Transcribe the stretch of entries below from the line with "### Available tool" through the line with "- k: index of", exactly and with both ends included; leave out all other lines.

::: RECORDS SUPPLIED :::

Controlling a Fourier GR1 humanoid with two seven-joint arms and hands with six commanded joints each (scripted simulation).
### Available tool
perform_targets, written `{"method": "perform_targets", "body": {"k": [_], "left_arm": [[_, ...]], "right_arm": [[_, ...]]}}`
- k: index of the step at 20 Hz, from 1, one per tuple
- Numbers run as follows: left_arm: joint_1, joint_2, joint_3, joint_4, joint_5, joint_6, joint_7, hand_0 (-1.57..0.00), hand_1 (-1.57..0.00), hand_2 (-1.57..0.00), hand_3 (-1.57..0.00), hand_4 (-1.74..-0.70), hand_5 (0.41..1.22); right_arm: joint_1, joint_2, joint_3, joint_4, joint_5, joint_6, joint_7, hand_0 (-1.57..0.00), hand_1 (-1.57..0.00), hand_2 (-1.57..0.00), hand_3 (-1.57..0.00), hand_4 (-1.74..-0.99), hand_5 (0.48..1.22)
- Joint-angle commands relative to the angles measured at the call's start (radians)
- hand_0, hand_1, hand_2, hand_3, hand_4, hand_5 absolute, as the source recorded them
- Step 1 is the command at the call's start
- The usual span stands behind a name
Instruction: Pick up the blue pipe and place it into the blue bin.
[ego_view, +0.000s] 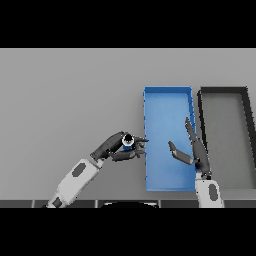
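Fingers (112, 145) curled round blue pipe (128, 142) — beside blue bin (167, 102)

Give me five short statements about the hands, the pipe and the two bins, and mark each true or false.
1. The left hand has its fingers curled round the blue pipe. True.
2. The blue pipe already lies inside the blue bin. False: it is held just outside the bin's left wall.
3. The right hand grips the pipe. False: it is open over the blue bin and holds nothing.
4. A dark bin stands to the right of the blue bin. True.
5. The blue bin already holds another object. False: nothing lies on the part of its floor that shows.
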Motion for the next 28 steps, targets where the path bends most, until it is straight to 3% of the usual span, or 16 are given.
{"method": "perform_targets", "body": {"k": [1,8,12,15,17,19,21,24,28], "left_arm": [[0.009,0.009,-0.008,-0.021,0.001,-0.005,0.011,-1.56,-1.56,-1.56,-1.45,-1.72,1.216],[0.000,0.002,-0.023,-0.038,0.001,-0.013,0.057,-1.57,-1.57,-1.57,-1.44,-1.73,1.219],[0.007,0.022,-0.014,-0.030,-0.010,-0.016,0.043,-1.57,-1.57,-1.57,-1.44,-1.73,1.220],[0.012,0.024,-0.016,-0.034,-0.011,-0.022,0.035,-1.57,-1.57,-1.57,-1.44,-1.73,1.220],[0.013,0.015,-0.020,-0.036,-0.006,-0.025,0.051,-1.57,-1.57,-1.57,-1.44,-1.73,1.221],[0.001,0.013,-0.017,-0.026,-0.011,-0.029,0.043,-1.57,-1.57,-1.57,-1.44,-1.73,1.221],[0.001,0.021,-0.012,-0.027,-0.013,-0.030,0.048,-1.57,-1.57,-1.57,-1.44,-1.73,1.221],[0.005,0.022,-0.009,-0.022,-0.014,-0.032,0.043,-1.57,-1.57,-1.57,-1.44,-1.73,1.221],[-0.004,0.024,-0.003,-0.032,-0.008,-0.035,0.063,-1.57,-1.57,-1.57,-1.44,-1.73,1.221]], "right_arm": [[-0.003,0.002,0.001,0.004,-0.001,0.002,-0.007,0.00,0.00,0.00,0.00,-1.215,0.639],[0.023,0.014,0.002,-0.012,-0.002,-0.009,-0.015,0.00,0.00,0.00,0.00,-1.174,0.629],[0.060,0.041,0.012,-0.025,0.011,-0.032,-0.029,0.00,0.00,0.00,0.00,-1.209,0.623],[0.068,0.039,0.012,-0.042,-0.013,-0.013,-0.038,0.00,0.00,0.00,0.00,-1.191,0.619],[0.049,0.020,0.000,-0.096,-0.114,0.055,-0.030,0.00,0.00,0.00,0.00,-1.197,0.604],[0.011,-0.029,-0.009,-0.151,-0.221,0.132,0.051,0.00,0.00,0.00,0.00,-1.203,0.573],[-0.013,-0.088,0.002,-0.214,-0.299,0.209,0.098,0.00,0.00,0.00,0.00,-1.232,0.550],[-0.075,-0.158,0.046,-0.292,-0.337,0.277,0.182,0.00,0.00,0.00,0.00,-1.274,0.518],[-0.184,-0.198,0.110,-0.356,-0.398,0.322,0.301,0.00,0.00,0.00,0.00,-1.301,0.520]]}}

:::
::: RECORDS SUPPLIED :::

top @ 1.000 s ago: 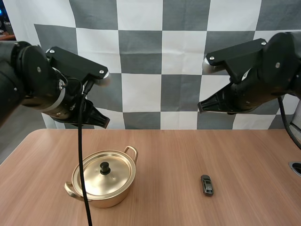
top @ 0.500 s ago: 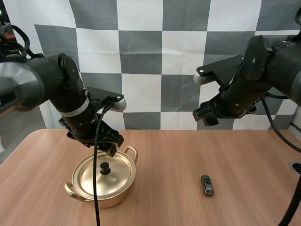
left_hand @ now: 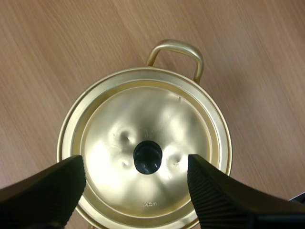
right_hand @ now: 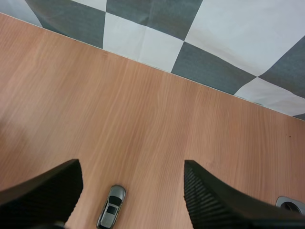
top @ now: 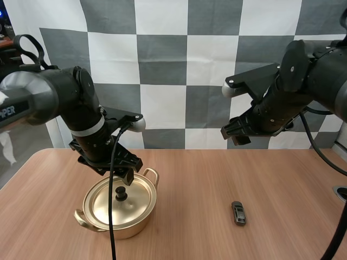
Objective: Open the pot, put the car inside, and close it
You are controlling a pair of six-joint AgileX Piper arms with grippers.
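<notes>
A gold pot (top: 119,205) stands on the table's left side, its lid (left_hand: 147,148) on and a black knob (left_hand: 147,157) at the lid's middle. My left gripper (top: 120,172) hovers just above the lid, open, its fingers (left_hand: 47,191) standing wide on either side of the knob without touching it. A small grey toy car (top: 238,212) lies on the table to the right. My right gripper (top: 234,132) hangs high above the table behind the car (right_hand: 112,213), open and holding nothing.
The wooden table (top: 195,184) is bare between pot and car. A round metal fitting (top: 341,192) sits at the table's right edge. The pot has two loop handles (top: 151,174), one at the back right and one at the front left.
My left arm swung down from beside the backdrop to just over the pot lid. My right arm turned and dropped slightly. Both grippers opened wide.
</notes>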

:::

EXERCISE OUTPUT:
### Available tool
perform_targets, written `{"method": "perform_targets", "body": {"k": [_], "left_arm": [[_, ...]], "right_arm": [[_, ...]]}}`
- k: index of the step at 20 Hz, from 1, one per tuple

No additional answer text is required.